SUPPLIED DATA

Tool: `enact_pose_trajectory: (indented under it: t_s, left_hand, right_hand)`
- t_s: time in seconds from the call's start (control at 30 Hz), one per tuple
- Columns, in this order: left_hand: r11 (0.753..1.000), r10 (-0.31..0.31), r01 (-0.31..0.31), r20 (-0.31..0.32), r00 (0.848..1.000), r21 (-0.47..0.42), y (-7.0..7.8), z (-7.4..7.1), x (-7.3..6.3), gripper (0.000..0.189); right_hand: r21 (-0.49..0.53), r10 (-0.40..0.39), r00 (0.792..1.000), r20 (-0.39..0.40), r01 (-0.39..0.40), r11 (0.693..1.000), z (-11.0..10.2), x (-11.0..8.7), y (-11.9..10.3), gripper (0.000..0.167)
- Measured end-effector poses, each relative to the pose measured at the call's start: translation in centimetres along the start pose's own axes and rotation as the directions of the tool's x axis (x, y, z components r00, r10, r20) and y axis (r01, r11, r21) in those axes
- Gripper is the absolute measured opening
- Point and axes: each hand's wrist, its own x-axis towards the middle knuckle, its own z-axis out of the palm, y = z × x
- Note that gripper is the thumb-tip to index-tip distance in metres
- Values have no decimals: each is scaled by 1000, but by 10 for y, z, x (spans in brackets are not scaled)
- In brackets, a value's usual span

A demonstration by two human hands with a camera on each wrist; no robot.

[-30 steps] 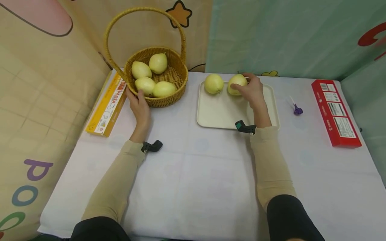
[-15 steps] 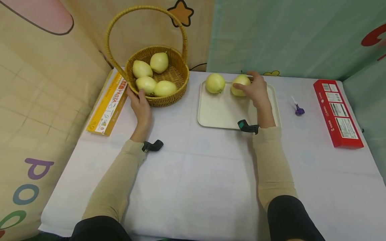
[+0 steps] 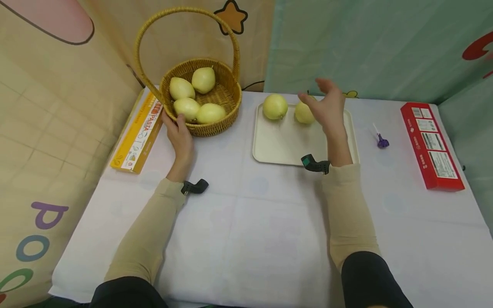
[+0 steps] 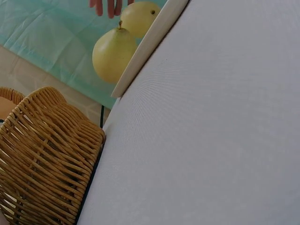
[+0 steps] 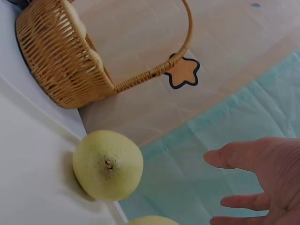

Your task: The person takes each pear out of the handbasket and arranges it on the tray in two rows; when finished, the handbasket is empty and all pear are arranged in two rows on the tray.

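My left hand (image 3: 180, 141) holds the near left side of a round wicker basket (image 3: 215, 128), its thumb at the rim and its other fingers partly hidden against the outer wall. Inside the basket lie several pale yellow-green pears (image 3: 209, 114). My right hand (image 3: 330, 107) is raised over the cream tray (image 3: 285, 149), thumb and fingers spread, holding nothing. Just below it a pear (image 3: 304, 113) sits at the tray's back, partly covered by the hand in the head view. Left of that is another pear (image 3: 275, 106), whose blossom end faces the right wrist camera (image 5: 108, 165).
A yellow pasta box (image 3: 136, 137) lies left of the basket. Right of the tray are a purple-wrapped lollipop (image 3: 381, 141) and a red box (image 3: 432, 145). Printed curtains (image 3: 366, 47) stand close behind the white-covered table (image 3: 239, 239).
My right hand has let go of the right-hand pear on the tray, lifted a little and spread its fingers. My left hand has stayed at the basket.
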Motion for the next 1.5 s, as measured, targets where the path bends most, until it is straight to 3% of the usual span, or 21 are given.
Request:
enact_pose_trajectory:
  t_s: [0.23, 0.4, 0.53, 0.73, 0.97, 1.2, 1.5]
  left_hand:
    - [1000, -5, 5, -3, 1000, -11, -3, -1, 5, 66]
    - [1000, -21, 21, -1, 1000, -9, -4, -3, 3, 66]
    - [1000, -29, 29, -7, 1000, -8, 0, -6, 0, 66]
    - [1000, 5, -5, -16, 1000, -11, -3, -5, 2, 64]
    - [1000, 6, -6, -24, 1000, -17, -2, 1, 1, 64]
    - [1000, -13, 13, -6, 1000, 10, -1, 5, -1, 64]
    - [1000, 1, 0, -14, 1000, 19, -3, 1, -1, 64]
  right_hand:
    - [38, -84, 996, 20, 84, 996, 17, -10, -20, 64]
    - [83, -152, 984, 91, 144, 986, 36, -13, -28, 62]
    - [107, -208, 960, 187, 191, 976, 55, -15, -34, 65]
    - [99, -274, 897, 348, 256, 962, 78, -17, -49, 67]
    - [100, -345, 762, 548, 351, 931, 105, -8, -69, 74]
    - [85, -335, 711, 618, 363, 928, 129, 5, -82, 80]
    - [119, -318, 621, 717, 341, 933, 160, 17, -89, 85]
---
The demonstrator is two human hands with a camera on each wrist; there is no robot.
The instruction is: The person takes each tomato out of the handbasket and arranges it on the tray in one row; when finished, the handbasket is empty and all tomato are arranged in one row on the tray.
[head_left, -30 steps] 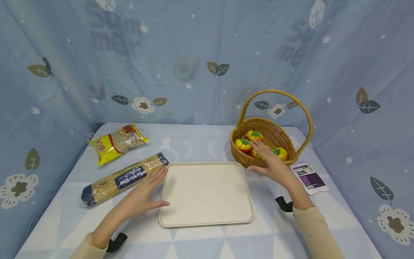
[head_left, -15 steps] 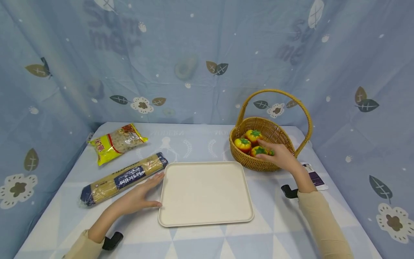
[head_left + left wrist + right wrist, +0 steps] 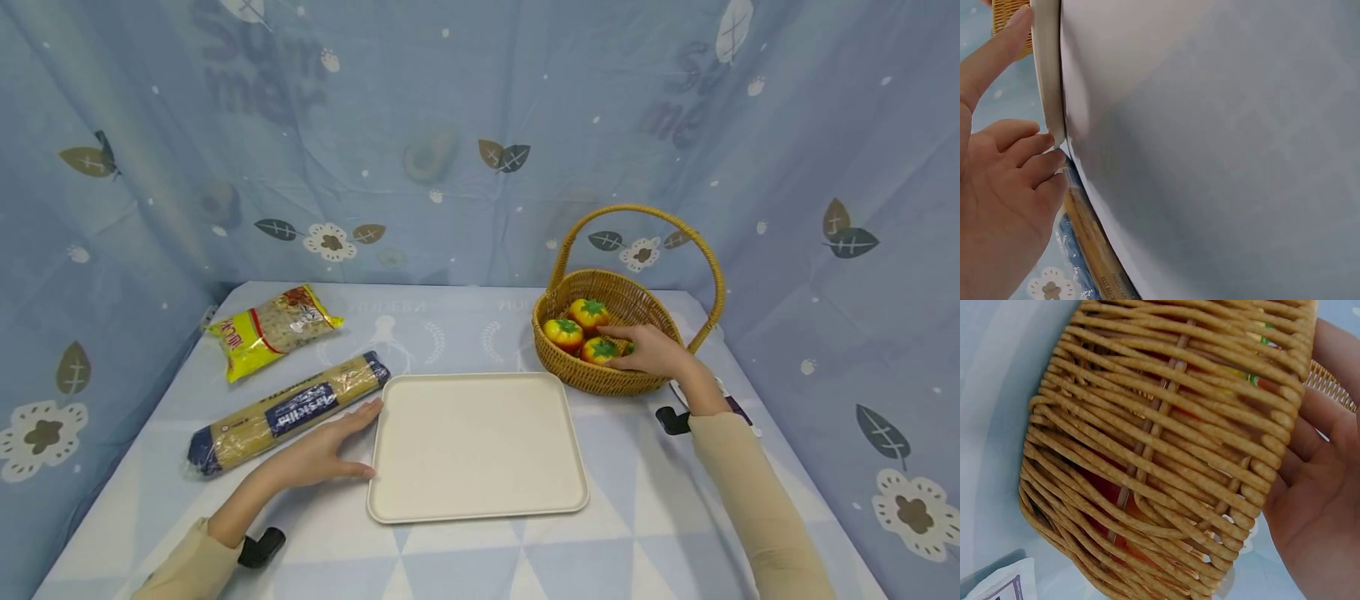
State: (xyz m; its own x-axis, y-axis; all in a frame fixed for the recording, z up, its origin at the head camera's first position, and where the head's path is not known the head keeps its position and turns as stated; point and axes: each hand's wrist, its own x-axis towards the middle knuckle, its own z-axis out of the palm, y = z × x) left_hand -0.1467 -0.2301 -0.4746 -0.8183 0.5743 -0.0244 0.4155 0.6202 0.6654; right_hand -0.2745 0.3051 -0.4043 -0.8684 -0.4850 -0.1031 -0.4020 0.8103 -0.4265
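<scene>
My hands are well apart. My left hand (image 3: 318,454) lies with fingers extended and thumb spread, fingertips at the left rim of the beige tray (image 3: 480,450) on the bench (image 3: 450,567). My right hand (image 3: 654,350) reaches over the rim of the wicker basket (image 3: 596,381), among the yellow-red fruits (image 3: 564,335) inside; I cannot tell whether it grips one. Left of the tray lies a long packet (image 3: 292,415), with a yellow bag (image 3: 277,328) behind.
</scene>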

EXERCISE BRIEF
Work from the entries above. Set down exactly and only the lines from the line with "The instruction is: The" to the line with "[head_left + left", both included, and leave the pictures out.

EXERCISE OUTPUT
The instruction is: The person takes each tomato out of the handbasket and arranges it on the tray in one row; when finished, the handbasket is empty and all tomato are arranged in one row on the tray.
[head_left, -30 steps] 
[head_left, -15 steps] 
[head_left + left wrist + right wrist, +0 steps] 

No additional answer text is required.